4. Kejutan Madam Rose

Màu nền
Font chữ
Font size
Chiều cao dòng

Ibu jari Kafin mulai sibuk membersikan cache pada beberapa aplikasi di ponselnya. Layar utama sudah selesai. Ia lalu menggeser ke kiri, tempat di mana aplikasi yang jarang digunakannya tersimpan. Baru akan memulai pengecekkan, pandangannya tertuju pada lambang berwarna merah muda yang terletak di pojok kanan atas.

"Madam Rose?"

Kafin mencoba mengingat kapan tepatnya mengunduh aplikasi tersebut.
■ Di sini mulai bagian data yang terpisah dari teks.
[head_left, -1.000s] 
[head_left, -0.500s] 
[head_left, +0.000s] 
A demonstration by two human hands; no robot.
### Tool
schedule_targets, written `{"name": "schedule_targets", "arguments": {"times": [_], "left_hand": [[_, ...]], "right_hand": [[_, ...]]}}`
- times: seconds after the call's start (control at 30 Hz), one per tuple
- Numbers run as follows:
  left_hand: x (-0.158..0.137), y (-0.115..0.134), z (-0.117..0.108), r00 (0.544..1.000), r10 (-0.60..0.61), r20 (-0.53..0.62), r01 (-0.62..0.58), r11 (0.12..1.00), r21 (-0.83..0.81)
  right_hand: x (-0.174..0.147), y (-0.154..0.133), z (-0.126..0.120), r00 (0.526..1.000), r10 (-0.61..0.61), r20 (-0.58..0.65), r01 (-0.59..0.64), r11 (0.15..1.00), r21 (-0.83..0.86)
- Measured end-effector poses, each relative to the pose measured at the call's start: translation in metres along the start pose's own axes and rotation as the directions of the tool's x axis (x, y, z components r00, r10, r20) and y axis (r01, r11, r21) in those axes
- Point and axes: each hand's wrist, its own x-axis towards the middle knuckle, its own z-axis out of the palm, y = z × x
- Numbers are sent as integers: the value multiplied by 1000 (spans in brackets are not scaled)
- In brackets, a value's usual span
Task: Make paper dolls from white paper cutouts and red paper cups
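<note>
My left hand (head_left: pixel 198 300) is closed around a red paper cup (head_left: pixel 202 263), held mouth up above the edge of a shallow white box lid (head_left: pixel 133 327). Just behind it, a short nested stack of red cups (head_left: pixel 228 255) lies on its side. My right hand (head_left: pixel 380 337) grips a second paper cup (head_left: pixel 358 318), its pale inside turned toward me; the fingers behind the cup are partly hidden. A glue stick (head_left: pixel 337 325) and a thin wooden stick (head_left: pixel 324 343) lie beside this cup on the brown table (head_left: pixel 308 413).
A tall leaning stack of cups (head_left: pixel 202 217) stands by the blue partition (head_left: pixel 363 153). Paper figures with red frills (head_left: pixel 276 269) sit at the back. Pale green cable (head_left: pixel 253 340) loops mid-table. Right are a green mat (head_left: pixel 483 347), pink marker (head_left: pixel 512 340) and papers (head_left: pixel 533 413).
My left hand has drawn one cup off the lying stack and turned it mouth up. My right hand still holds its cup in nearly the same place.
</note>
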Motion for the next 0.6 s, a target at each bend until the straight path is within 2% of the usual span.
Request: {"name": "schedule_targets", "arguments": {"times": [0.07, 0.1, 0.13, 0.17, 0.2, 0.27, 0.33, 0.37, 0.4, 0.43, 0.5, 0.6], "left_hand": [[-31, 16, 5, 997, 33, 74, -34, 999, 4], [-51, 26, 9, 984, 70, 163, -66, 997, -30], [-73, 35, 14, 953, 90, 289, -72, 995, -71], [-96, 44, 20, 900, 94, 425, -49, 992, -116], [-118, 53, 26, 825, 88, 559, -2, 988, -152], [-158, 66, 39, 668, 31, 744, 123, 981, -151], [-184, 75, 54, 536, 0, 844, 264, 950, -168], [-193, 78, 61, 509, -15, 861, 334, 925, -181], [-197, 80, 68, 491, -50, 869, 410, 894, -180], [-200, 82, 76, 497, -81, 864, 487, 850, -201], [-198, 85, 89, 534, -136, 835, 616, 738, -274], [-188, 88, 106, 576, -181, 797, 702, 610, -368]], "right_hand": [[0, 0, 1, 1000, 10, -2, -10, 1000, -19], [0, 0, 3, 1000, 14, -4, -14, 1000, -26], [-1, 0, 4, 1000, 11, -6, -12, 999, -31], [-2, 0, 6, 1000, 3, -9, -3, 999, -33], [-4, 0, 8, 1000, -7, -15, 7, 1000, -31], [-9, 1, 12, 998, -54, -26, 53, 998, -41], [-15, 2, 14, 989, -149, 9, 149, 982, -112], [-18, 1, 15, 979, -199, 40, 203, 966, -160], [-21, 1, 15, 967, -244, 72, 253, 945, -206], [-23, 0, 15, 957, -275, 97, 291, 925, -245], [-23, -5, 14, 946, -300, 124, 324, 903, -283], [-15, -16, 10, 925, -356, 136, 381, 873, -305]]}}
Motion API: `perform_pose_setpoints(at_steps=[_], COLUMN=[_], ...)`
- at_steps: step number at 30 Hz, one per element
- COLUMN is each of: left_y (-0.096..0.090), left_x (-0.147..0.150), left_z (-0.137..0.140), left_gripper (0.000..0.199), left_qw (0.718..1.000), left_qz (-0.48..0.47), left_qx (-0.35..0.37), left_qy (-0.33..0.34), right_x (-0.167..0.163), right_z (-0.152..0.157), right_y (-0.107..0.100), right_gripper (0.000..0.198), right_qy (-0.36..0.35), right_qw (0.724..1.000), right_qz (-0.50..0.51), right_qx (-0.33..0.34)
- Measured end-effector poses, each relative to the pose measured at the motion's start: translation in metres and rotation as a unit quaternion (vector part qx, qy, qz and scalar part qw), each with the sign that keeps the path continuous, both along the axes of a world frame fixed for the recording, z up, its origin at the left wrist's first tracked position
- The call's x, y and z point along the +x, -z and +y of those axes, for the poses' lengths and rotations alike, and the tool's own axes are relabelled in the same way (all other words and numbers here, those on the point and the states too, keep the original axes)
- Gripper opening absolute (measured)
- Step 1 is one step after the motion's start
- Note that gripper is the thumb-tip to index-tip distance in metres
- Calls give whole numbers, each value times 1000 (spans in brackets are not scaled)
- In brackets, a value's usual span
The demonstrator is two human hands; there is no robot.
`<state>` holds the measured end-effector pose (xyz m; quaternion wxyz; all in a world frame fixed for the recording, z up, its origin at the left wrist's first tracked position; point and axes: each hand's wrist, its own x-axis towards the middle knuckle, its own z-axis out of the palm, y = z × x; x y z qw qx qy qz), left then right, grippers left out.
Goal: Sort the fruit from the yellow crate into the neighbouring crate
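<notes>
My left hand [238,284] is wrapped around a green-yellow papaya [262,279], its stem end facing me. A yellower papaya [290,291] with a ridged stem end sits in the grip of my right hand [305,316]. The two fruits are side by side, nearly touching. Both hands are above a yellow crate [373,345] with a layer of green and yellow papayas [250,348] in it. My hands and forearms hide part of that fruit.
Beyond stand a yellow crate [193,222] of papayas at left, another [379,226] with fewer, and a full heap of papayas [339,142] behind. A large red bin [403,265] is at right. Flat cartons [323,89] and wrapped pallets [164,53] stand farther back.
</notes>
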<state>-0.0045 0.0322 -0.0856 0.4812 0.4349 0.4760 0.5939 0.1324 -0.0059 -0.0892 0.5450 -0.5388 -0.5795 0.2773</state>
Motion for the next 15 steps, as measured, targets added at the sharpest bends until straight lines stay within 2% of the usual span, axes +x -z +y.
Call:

Ia lalu menggelengkan kepala karena tidak menemukan memori tentang waktu tersebut. Rasa penasaran muncul. Dosen muda di Universitas Surya Gemilang yang baru menerima SK pengangkatan sebagai dosen tetap itu mulai membuka aplikasi asing tersebut.

"Hah? Kencan online?" Kafin manggut-manggut seraya menyeringai. "Adek! Sini cepat!"

Kafin menarik napas kesal. Jihana, adik satu-satunya yang ia miliki itu memang kerap sekali menjahilinya. Pemuda dengan tinggi 175 sentimeter itu segera keluar setelah lima menit tidak mendapati Jihana masuk ke kamarnya.

Dengan bersedekap, Kafin menatap Jihana yang tengah bersembunyi di balik selimut bermotif kucing cantik asal Jepang tersebut. Seringai jahil kembali tampak di wajahnya. Sejurus kemudian, pemuda itu sudah mendarat manis di ranjang sang adik.

"Abang! Ampun, Bang. Stop, please stop!"

"Gak akan berhenti sampai ada yang ngaku siapa yang instal aplikasi kencan gak jelas itu."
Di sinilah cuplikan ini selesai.